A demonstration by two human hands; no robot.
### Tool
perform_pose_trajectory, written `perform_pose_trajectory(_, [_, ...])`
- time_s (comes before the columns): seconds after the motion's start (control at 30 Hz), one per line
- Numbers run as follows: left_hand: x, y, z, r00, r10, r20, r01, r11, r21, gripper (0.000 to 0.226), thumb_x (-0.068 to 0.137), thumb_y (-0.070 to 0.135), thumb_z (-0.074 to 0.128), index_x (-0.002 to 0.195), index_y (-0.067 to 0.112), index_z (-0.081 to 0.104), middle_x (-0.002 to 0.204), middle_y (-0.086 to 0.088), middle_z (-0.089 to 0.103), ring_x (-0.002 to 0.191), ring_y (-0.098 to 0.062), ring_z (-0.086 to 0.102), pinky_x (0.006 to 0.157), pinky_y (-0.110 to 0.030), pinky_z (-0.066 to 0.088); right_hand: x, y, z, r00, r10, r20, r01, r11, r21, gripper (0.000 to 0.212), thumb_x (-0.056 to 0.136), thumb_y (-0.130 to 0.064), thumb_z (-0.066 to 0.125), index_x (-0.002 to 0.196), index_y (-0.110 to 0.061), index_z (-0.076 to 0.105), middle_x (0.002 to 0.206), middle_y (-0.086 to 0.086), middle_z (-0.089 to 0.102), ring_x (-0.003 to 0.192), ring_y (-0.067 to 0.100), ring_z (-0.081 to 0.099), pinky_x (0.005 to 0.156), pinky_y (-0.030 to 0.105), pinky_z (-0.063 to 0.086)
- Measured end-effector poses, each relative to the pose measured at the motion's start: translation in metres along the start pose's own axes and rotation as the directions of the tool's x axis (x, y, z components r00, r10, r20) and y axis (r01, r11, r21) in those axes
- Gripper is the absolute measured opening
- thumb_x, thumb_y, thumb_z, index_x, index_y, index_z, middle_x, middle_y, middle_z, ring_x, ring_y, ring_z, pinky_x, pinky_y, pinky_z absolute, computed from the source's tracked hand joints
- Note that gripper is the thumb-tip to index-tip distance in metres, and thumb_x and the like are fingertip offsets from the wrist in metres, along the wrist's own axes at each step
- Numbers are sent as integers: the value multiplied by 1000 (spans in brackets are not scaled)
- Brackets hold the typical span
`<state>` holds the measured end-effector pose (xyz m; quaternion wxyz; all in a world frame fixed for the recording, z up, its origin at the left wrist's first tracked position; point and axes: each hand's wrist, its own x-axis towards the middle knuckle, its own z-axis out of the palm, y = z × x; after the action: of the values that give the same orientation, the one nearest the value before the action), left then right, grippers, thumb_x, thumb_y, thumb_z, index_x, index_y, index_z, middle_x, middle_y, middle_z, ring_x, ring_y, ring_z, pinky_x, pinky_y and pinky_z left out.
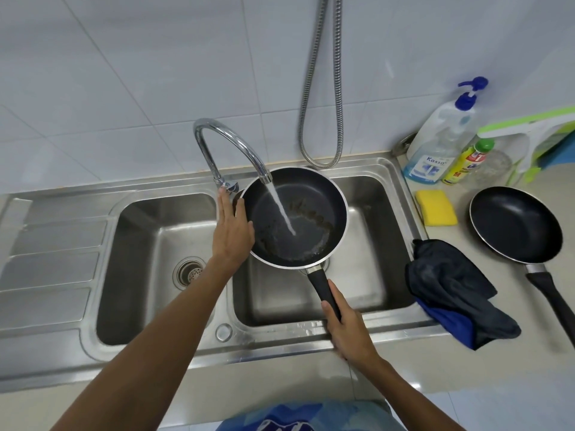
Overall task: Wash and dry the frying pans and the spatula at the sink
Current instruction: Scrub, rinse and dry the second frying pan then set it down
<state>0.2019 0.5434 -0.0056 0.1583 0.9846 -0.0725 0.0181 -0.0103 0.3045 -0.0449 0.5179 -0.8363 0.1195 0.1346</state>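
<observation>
The right hand (348,328) is gripping the black handle of a dirty frying pan (295,219), fingers clamped round it, holding it over the right basin of the sink (389,178) under the tap (230,144) — water is streaming into it. The left hand (231,231) is resting open-fingered against the pan's rim, reaching toward the tap lever, while a second pan (516,225) is sitting on the counter (497,353) beside a dark cloth (451,287) and a yellow sponge (435,206).
</observation>
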Motion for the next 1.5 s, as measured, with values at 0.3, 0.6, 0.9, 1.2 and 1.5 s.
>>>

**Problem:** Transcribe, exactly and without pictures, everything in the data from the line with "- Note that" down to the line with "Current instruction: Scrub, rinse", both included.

**Reply:**
- Note that gripper is the thumb-tip to index-tip distance in metres, and thumb_x and the like are fingertip offsets from the wrist in metres, along the wrist's own axes at each step
- Numbers are sent as integers: the value multiplied by 1000 (spans in brackets are not scaled)
- Brackets hold the typical span
`<state>` holds the measured end-effector pose (xyz m; quaternion wxyz; all in a world frame fixed for the recording, z up, its origin at the left wrist's first tracked position; point and axes: each hand's wrist, its own x-axis towards the middle knuckle, its own z-axis out of the palm, y = z × x; after the action: of the values that give the same orientation, the one nearest the value before the action), left then right, grippers, thumb_x, thumb_y, thumb_z, index_x, index_y, index_z, middle_x, middle_y, middle_z, ring_x, ring_y, ring_z, pinky_x, pinky_y and pinky_z left out.
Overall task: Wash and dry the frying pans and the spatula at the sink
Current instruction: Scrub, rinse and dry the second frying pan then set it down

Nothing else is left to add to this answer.